| PROVIDED INFORMATION |
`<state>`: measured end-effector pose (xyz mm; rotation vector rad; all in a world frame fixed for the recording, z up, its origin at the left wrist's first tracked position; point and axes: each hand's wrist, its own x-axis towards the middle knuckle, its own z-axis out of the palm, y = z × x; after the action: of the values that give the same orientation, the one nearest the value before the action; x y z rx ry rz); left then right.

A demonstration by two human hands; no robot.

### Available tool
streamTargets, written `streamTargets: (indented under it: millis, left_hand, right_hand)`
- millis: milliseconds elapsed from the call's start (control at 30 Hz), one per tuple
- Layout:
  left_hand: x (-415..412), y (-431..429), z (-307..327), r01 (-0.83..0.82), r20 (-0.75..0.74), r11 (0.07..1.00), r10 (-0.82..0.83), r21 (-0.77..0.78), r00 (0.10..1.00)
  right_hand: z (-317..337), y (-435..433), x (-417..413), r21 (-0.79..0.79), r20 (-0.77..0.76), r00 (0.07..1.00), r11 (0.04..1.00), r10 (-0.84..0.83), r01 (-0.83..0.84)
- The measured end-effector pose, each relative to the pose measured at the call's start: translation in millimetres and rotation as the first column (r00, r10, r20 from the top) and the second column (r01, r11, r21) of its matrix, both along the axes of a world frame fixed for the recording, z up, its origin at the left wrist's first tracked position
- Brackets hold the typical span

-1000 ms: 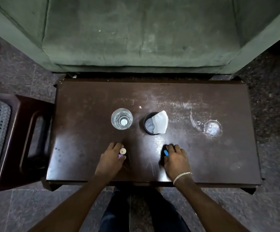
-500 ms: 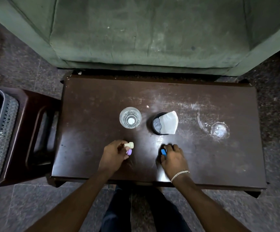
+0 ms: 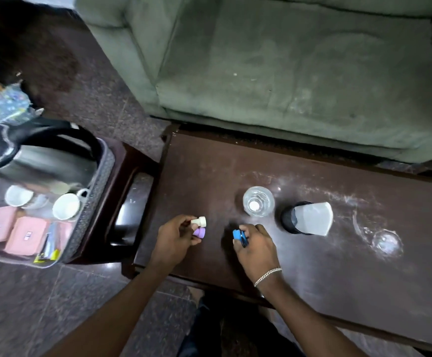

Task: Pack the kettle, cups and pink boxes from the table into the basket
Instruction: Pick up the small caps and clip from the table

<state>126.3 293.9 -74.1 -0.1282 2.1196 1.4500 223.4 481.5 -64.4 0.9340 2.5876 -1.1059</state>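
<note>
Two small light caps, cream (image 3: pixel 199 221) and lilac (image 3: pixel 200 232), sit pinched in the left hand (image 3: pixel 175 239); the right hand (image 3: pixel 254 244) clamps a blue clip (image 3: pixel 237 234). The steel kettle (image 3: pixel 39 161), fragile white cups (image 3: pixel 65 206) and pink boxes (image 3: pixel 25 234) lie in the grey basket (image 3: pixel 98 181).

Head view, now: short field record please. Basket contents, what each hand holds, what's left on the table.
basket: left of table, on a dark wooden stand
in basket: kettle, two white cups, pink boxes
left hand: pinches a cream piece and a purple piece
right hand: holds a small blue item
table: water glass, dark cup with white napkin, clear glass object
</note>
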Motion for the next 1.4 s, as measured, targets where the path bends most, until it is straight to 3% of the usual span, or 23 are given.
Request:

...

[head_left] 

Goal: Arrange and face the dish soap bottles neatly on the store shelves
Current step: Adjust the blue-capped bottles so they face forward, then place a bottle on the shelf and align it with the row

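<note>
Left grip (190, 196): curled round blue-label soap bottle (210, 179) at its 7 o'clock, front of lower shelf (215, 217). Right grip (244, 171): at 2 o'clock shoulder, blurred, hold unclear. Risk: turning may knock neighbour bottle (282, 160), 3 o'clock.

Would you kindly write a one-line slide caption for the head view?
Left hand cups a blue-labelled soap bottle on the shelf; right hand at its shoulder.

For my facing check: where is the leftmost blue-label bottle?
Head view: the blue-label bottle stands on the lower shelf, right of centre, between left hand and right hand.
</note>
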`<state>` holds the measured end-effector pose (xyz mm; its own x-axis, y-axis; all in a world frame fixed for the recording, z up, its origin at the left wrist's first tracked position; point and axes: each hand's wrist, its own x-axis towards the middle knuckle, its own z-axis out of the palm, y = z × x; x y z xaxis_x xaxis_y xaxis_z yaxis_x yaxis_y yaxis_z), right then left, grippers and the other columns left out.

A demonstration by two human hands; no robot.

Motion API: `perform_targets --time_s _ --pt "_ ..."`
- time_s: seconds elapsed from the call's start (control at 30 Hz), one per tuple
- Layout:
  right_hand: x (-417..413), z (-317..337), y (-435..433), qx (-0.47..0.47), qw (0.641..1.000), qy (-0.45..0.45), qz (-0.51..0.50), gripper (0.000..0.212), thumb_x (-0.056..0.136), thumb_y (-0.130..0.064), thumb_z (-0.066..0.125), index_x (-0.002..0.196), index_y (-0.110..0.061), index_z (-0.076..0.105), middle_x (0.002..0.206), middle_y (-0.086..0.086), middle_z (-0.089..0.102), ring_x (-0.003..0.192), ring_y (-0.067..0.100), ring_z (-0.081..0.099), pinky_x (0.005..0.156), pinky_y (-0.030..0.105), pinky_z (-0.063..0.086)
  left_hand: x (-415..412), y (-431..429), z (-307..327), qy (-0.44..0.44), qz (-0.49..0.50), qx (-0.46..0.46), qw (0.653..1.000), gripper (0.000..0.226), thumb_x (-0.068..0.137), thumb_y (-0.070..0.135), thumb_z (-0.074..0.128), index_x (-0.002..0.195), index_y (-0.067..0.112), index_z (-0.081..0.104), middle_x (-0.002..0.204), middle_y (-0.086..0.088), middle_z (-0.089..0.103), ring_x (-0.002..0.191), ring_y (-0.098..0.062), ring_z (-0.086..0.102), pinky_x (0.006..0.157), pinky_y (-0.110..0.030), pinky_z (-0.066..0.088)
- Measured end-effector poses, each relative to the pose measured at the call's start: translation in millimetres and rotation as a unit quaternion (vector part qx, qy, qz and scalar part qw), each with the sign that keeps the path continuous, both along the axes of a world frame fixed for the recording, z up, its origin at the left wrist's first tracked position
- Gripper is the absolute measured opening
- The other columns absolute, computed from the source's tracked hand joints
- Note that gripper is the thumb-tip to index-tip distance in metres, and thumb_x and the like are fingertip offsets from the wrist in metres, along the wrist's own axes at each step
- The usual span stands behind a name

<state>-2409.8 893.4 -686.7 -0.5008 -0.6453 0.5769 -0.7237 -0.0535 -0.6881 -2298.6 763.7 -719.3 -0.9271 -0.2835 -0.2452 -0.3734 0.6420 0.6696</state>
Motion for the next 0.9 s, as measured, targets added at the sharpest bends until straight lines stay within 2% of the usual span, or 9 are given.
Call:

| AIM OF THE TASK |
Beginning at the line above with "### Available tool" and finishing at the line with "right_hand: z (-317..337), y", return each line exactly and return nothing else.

| THE COMPLETED TASK |
### Available tool
streamTargets, written `streamTargets: (indented under it: millis, left_hand, right_hand)`
- millis: milliseconds elapsed from the call's start (control at 30 Hz), one per tuple
- Layout:
  left_hand: x (-415..412), y (-431..429), z (-307..327), r01 (-0.83..0.82), r20 (-0.75..0.74), r11 (0.07..1.00), r10 (-0.82..0.83), r21 (-0.77..0.78), r00 (0.10..1.00)
  right_hand: z (-317..337), y (-435..433), x (-417..413), r21 (-0.79..0.79), r20 (-0.77..0.76), r00 (0.07..1.00), r11 (0.04..1.00), r10 (-0.84..0.83), r01 (-0.83..0.84)

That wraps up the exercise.